The data: Begin
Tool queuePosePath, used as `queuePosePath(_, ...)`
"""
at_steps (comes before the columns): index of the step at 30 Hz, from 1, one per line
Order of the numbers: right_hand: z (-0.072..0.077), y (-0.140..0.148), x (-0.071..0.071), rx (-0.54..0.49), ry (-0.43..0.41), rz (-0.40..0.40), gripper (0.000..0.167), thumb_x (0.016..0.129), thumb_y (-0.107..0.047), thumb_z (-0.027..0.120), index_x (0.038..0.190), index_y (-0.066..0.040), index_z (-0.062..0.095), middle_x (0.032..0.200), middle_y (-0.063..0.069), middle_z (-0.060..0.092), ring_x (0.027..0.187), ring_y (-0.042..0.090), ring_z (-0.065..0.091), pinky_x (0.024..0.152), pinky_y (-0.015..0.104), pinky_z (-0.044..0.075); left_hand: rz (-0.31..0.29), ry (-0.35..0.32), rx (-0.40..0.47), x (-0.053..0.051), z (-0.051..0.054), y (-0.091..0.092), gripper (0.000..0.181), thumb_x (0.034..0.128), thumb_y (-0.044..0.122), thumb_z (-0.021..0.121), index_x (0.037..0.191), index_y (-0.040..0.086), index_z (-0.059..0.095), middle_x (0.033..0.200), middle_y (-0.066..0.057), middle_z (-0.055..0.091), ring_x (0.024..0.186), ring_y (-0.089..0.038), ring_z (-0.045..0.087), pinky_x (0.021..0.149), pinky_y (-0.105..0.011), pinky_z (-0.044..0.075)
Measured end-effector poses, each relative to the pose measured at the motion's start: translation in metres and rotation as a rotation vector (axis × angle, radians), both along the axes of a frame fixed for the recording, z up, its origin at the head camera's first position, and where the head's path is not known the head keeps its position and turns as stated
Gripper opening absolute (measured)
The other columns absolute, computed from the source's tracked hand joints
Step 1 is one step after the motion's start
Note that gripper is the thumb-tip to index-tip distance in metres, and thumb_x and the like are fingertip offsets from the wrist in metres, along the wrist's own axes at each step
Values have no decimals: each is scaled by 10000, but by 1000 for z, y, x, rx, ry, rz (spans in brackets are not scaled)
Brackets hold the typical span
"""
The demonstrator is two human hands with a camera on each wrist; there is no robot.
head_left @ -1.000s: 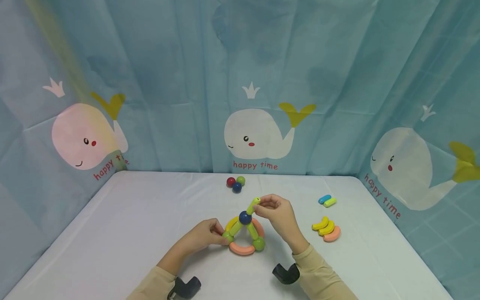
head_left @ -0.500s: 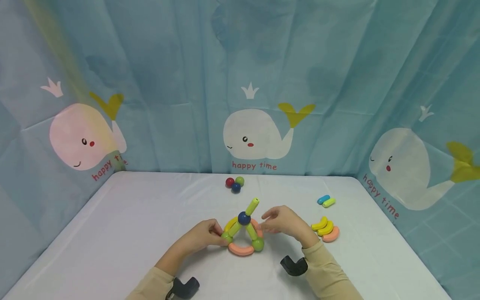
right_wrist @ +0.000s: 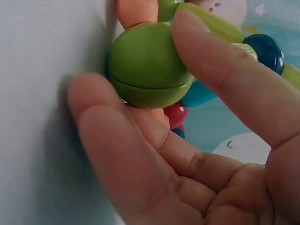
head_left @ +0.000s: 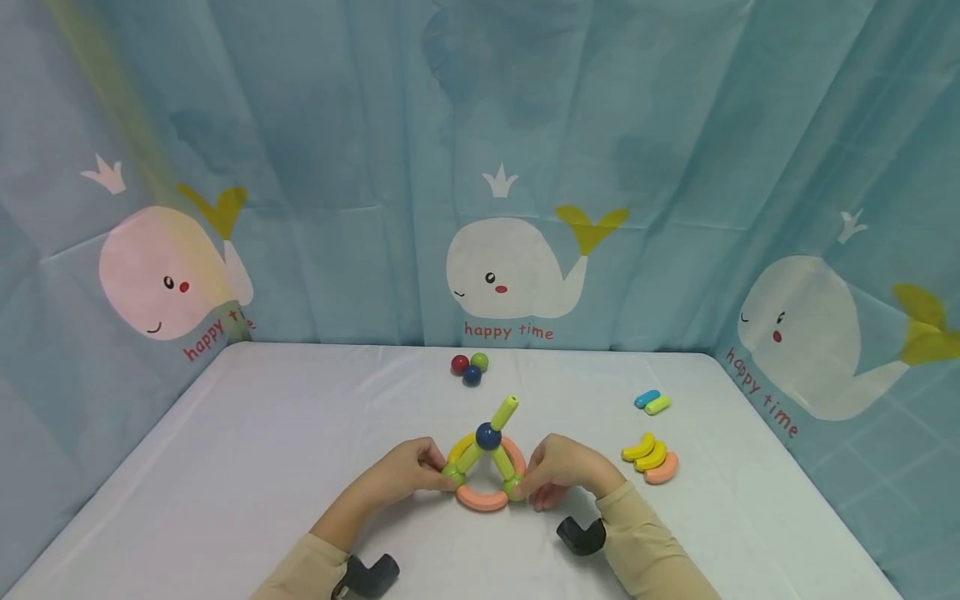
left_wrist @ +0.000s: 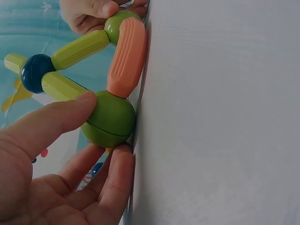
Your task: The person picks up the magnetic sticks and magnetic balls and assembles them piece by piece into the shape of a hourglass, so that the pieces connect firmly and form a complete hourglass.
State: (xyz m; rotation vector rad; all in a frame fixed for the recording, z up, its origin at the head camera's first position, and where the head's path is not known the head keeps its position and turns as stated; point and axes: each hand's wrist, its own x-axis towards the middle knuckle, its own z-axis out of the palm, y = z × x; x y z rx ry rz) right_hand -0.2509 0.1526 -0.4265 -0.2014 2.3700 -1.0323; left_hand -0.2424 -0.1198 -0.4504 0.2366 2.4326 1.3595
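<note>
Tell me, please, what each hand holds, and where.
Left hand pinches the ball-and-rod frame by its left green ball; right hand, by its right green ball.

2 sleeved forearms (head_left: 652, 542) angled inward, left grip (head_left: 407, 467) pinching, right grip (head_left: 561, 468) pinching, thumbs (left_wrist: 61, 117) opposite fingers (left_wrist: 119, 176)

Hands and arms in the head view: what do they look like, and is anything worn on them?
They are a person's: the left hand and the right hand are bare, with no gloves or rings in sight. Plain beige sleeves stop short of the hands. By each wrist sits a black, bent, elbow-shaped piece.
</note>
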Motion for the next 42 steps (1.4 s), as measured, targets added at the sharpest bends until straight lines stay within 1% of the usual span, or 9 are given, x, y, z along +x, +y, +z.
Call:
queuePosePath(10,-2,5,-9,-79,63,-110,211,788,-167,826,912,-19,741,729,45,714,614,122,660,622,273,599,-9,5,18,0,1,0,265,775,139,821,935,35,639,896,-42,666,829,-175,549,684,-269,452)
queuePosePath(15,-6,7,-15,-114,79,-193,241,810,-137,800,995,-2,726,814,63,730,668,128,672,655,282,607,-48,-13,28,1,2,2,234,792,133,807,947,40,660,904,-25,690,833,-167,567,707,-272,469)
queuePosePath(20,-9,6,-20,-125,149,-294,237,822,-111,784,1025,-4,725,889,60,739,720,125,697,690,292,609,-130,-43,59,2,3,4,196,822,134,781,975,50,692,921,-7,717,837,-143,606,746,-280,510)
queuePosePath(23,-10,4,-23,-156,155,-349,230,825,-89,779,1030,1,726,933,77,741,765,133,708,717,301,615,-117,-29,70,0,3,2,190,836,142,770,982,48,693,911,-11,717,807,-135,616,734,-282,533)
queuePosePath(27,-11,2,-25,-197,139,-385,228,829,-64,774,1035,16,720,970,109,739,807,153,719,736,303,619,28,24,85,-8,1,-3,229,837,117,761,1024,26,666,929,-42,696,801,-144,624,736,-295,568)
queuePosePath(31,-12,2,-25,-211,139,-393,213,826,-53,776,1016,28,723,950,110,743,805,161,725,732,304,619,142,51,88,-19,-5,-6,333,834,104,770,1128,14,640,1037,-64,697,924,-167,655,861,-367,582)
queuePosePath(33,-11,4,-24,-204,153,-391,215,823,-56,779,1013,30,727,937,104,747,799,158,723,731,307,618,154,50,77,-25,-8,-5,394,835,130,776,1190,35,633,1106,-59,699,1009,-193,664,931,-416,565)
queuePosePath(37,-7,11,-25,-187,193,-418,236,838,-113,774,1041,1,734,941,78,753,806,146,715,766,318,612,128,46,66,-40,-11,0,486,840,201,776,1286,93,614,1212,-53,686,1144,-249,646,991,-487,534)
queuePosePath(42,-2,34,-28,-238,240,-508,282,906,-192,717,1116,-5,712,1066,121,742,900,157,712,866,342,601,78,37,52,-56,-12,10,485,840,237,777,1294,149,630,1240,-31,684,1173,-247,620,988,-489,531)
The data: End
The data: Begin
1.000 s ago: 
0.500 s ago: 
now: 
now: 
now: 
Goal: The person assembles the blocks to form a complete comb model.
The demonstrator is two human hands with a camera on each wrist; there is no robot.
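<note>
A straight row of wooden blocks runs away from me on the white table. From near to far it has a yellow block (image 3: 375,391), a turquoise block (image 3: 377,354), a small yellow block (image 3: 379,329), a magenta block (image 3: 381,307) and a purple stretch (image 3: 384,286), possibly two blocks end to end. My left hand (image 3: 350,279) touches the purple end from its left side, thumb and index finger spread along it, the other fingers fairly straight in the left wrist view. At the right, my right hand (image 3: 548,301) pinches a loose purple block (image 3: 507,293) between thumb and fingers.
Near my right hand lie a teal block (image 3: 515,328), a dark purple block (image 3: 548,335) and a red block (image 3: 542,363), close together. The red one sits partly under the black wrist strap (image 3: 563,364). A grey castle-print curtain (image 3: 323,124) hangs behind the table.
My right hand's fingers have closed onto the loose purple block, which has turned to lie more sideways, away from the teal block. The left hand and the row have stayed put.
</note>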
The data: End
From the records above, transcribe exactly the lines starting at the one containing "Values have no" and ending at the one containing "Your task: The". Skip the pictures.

Values have no decimals: each is scaled by 10000, but by 1000 for z, y, x, rx, ry, rz (spans in brackets are not scaled)
Brackets hold the typical span
"""
The demonstrator is two human hands with a camera on each wrist; there is no robot.
head_left @ -1.000s: 
head_left @ -0.500s: 
right_wrist @ +0.000s: 
head_left @ +0.000s: 
left_wrist @ +0.000s: 
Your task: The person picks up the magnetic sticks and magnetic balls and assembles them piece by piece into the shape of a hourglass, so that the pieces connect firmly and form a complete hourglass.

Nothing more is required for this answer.